Юра решил дождаться приезда отца и дяди, но уснул, а когда утром проснулся… В доме светло, чисто, вкусно пахло пирогами, кислым тестом; на окнах висели новые шторы, на полах расстелены половики; на маме красовалась новая кофта и на бабушке тоже; отец глядел радостно и довольно, а Николай надел даже белую рубашку с галстуком, которую ему подарил дядя в прошлый приезд. Цыбулька уже давно не спал и по-своему использовал всеобщую радость, благодушие и доброе настроение, которое воцарялось с приездом родственников: просил у матери сахару, и она давала ему, требовал конфет, и она тоже не отказывала. Цыбулька наслаждался великолепной райской жизнью, в такие моменты становясь капризным, требовательным, и всё сходило ему с рук. Никто не замечал его капризов. Он использовал всеобщее благодушие в полную меру.

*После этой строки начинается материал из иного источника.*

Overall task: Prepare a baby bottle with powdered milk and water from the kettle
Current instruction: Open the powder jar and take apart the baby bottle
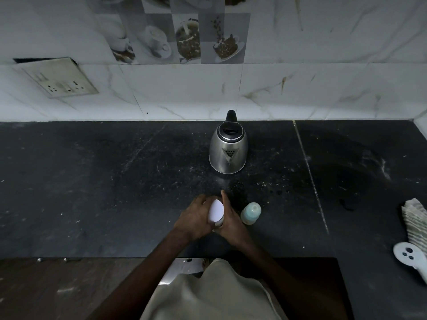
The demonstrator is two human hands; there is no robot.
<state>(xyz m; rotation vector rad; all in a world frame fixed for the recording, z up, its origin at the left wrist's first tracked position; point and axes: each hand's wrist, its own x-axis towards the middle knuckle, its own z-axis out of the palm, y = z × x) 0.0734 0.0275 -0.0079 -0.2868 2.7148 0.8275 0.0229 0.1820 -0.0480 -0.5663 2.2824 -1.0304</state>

В горнице, на кровати, где обычно спали отец и мать, на чистейших простынях спал дядя Антон. Когда солнце лучами захватило дядины ноги, мать завесила окно шалью. Но вот дядя проснулся. Он лежал некоторое время молча, отходя ото сна, потом гекнул и опустил белые ноги на пол, посидел, не замечая, что к дверям сразу кинулся Юра. Дядя натянул галифе и вышел из горницы, сладко и радостно улыбнулся чему-то.
— Доброе утро.
Ну мать! Юра прямо не мог узнать её, настолько она изменилась, похорошела, так откровенно старалась угодить во всём дяде Антону, младшему брату отца. Сама налила только что принесённой из колодца воды в умывальник, протянула ему в мыльнице душистое розовое мыло. Дядя умывался, а она стояла рядом с полотенцем и ждала, когда он умоется.
В сенях уже вовсю попыхивал самовар, а на столе чего только не было: румяная сдоба, жареная курица, дымящаяся картошка и селёдка, грузди (поди поищи сейчас их в селе!), сметана и только вчера сбитое масло, шанежки, пироги…
Но вот дядя появился в дверях горницы, уже одетый, хорошо пахнущий одеколоном, и все, кроме отца, встали, ожидая, когда он сядет. Между Юрой и Цыбулькой возникла жестокая борьба за место возле дяди, но в борьбу вмешалась мать, и Юра уступил поле боя младшему. Все сидели и ждали, пока отец разливал водку в стаканы.
— С приездом, дорогой братушка, — сказал отец. — Спасибо: не забыл.
— Будем здоровы, — отвечал дядя и, оглядев всех, выпил и закусил груздем.
— Будем здоровы, — повторила бабушка, прослезившись, и обняла молчаливую Надю.
Когда выпили и закусили, дядя стал одаривать подарками.